● **PROVIDED DATA**
________________________________________

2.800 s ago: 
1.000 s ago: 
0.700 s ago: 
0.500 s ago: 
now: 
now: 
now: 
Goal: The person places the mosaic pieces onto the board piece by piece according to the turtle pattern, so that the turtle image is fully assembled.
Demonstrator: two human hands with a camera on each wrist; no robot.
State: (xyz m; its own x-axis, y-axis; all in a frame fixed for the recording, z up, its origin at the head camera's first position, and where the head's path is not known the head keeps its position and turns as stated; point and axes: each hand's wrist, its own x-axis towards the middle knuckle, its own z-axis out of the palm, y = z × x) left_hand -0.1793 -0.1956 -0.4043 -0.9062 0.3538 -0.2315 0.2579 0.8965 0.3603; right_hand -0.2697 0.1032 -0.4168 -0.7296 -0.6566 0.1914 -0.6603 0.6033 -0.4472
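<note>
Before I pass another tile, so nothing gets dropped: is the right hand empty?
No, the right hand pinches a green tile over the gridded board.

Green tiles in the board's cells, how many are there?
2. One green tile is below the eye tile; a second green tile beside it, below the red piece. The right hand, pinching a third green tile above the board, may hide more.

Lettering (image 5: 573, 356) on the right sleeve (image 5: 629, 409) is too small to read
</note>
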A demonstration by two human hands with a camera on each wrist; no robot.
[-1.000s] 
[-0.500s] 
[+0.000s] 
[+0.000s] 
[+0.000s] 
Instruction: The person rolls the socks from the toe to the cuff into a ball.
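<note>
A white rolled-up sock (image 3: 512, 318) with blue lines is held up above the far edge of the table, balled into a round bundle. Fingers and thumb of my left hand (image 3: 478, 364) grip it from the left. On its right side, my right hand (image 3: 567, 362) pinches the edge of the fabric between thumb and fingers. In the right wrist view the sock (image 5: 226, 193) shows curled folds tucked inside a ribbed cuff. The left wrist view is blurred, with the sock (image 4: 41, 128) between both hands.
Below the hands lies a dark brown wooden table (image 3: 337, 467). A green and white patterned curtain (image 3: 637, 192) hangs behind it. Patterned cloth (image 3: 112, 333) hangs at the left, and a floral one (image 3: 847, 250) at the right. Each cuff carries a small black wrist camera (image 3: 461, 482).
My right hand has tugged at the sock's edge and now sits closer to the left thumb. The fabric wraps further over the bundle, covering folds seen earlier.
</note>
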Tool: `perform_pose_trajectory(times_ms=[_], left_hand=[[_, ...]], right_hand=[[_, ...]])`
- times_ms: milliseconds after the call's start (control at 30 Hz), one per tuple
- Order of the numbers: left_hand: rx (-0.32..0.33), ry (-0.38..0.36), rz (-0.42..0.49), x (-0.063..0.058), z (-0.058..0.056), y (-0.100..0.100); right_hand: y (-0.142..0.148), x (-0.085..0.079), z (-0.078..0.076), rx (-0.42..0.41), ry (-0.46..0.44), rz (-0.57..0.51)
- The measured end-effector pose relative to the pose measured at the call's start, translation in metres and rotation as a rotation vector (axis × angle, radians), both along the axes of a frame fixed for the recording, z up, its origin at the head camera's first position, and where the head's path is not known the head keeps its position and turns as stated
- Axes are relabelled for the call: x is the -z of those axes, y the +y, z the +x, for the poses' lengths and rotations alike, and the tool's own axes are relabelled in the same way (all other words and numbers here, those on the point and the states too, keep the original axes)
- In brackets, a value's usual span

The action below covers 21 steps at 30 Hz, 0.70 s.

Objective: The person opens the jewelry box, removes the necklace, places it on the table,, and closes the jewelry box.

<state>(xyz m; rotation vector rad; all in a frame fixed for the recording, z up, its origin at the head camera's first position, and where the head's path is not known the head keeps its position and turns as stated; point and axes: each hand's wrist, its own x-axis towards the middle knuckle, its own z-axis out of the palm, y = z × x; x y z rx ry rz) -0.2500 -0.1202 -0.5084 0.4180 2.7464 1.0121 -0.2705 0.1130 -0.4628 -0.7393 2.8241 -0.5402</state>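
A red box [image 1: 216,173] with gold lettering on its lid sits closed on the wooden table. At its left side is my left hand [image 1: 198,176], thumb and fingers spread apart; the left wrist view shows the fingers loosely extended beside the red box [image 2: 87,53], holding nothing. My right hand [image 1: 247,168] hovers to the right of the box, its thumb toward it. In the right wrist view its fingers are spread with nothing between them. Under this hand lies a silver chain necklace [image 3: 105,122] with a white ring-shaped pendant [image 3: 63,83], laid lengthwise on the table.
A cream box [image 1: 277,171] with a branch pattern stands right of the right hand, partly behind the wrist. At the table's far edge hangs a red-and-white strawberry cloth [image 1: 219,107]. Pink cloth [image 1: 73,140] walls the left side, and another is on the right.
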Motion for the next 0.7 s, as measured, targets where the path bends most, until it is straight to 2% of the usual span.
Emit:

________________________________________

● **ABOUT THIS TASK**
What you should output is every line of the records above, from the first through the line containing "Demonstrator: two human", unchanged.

● **YOUR SOLUTION**
2.800 s ago: 
1.000 s ago: 
0.700 s ago: 
0.500 s ago: 
now: 
now: 
now: 
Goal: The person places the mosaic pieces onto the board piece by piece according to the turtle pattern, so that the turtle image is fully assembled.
Demonstrator: two human hands with a camera on each wrist; no robot.

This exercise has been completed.